Although laches has rarely been successfully used as a defense in a UDRP proceeding, the three-member UDRP panel agreed with Lewis & Lin that it was appropriate under the circumstances. The respondent registered the domain name in 1998 and has consistently been in business since then, investing substantial sums promoting the business through the <theIDshop.com> domain name. Although the complainant had a trademark with the USPTO for the ID SHOP mark since 1989, it offered no explanation for the 14-year delay in bringing its complaint. The panel concluded that in light of the “unexplained delay in bringing this proceeding, and the demonstrable harm to Respondent should the domain name be transferred,” relief was denied under the doctrine of laches.
The case, Laminex, Inc. v. Yan Smith, FA1211001470990 (N.A.F. Jan. 7, 2013), can be accessed here.
Last week, a unanimous three-member panel of the World Intellectual Property Organization (WIPO) held in a domain name dispute that the owner of Shocking.com had legitimate rights to the domain name <Shocking.com>, based on its long-term use in connection with an ISP. See Interbasic Holding, S.A. v. Shocking, No. D2012-0654 (June 7, 2012). The dispute involved the acquisition of the domain name as a part of a going concern business. The Respondent operates a network of ISPs, whereas the Complainant owns trademarks for fragrances. In denying the Complaint, the Panel held that: ”[t]he Panel is not convinced that the Respondent acquired the Disputed Domain name with the intent to profit from the Complainant’s trade mark. The Respondent’s business is so distinct from the business of the Complainant that Internet users or customers are unlikely to be confused as to whether the Respondent may be associated, affiliated or sponsored by the Complainant, which precludes the presumption that the Respondent acquired the Disputed Domain Name, expecting to profit from this confusion.”

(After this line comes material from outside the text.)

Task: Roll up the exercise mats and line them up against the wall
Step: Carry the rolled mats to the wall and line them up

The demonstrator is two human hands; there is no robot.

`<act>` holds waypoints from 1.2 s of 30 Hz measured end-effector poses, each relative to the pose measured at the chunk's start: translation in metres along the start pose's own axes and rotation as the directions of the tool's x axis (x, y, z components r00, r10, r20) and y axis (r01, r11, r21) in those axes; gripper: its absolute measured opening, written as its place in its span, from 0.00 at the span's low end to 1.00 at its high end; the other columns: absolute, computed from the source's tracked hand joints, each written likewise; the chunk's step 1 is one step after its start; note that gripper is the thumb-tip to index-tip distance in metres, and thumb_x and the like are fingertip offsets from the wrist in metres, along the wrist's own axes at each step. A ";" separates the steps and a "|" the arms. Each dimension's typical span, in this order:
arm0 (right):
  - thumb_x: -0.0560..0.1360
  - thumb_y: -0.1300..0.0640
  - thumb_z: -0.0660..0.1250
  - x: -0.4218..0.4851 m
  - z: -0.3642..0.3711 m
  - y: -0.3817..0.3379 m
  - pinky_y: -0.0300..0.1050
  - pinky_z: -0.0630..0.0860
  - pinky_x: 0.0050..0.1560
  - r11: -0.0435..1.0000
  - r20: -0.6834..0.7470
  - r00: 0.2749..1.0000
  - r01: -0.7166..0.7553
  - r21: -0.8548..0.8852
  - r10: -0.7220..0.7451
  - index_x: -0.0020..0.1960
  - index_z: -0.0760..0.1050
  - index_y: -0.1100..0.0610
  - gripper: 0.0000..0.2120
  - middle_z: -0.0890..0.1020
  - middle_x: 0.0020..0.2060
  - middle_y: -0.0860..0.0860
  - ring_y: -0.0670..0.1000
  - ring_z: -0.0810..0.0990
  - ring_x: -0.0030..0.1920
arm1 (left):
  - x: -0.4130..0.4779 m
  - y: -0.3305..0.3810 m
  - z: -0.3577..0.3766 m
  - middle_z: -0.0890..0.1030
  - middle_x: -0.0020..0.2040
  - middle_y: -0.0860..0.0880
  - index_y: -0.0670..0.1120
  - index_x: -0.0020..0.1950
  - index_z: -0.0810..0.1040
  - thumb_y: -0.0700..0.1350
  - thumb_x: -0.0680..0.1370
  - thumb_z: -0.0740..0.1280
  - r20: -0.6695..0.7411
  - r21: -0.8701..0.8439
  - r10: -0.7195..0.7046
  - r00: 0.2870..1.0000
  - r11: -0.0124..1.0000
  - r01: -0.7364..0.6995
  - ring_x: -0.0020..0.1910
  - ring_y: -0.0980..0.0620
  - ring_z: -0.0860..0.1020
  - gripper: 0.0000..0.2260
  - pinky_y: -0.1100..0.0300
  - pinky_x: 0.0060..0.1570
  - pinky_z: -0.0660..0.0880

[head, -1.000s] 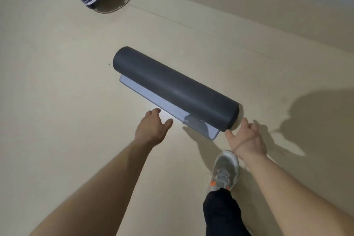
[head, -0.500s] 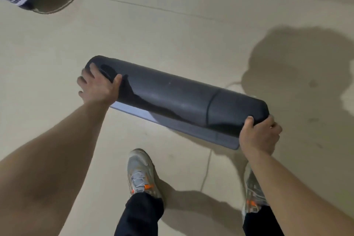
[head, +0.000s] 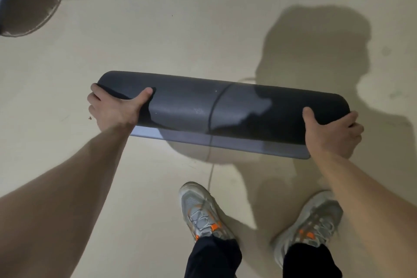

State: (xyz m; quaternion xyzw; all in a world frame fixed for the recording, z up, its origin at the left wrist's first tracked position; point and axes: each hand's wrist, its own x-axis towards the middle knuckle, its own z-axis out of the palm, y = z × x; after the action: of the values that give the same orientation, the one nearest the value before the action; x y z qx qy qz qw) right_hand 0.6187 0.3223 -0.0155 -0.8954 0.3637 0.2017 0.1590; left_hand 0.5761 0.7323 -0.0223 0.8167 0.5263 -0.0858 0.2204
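Head cam looking down: beige floor, a round dark base top left, a thin cable running under the roll, two grey-orange sneakers at the bottom. Just one mat, rolled up, lying crosswise between the hands: left hand wrapped round its left end, right hand round its right end.

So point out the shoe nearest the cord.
The left shoe: the cord on the floor runs down to its toe, while the right shoe stands well away from it.
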 end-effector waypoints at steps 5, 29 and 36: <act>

In a unanimous decision of the World Intellectual Property Organization, a three member Panel denied the complaint of Johnson and Johnson in a domain name dispute filed against Webquest, Inc., the owner of the descriptive word domain name, Tucks.com. The decision came as a vindication of the rights of professional domain name investors, who register dictionary word domain names for their value as generic terms, and not for their association with known brands. Notwithstanding the proliferation of new gTLDs and the anticipated launch of new TLDs by ICANN, .com domain names remain the hottest commodity on the market. In a world where companies choose dictionary words and last names as product names, and there exists a dispute resolution process that can be subjective, domain investors often find themselves on the receiving end of administrative proceedings. Panelists are paid very little to sift through piles of evidence and conflicting arguments. Perhaps as a result, decisions can often be formulaic and interpretation of the Policy overly rigid. In this case, however, the Panel gave thoughtful consideration to the evidence, or lack thereof, in finding that the Complainant had failed to demonstrate bad faith on the part of the Respondent.
In Danshar (1963) Ltd. v. Joey Gilbert/ Daisy Li, Case No. D2011-2304 (WIPO March 11, 2012), and Floor and Decor Outlets of America, Inc. v. Anna Marie Fanelli, No: FA1430576 (NAF April 4, 2012), Lewis & Lin LLC helped successfully defend complaints brought against a former distributor of skin care products and a retail design studio, respectively. Both cases affirm the principle that a party that registers a domain name in good faith for a legitimate business use is the rightful holder of the domain name. In Danshar, the Respondent registered and used the domain name at issue for fifteen years with the blessing of the complainant’s predecessors. In Floor and Decor, the Respondent owned and operated a retail design studio under the name Floor & Decor for 22 years, 11 of those predating any use by the Complainant.